Later, Wick drives a pencil into another fellow's ear canal and into his brain -- it's one of his, um, signature moves, and I mention it to illustrate that not everyone will find these scenes funny.

Why all the ruckus?

Wick is forced to honor a contract to kill an international gangster. In turn, all of the world's assassins are offered $7 million to kill Wick. It's a veritable U.N. of contract killers -- Russians, Japanese sumo wrestlers, and a French street musician. (The latter is not a scene to watch if you think movies contain too much violins.)

Some of the killers dislike Wick so much they are willing to kill him for free -- the most ferocious fight has Wick and a knife-wielding opponent (Common) doing battle on a subway.

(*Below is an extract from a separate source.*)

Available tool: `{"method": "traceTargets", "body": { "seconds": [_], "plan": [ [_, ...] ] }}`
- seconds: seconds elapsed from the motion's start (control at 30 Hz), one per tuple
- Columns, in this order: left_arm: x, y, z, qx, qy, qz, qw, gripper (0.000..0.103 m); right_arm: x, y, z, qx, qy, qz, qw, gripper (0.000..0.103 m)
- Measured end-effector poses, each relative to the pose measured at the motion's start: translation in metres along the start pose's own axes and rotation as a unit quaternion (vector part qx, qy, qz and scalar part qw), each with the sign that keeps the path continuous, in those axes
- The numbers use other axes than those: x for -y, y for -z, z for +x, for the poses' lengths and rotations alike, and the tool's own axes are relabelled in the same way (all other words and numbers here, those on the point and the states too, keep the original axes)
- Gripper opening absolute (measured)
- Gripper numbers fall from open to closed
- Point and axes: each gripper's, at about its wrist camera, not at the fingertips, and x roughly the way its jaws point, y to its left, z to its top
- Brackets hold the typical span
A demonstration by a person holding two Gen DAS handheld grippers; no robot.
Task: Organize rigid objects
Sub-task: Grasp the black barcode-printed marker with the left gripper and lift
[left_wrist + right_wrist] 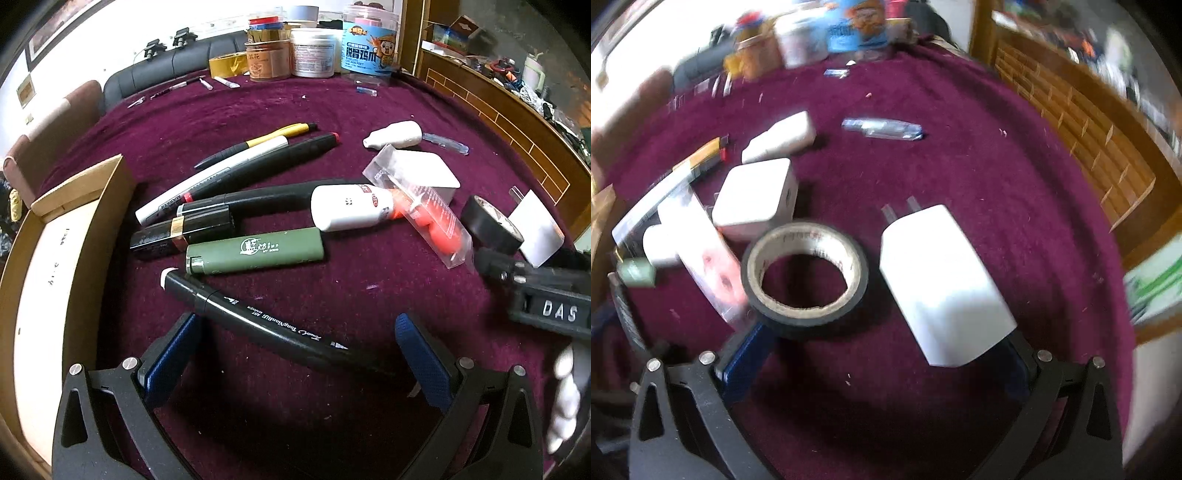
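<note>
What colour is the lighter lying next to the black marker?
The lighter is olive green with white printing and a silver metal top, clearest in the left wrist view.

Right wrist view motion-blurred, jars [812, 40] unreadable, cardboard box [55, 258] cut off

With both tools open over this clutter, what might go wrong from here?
1. The black art marker lies diagonally across the open left tool; closing on it at that angle may make it swivel or roll out.
2. The right tool is open with the black tape roll and the white charger both near its fingers, so it might nudge one while grabbing the other.
3. The right view is motion-blurred, suggesting fast movement.
</note>
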Motion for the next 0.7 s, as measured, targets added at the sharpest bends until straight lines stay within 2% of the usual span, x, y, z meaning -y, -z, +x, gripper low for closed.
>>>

The original and this sequel succeed in part for the way they give all of this mayhem an inventive context -- everything is framed by the lawyerly, highly codified "just business" ethic of the professional killers, who operate under an ornate and inviolable set of rules.

Central to this is the refuge provided by the fancy hit-man hotels, where assassins gather in the lounge or at the bar under a flag of truce and a veneer of civility while they relax and reload. A sommelier (Peter Serafinowicz in a funny bit) outfits Wick with guns, a tailor fits him with bulletproof Armani.

Fans will love it, but the movie is a bit long-winded. The Buster Keaton reference is in some ways apt, but this movie is two-hours plus, which I think is the running time of all Keaton's movies put together. Plus Harold Lloyd's.

And there's more coming. Laurence Fishburne turns up in a key role that promises to figure in part three, for which this movie serves as one long set-up.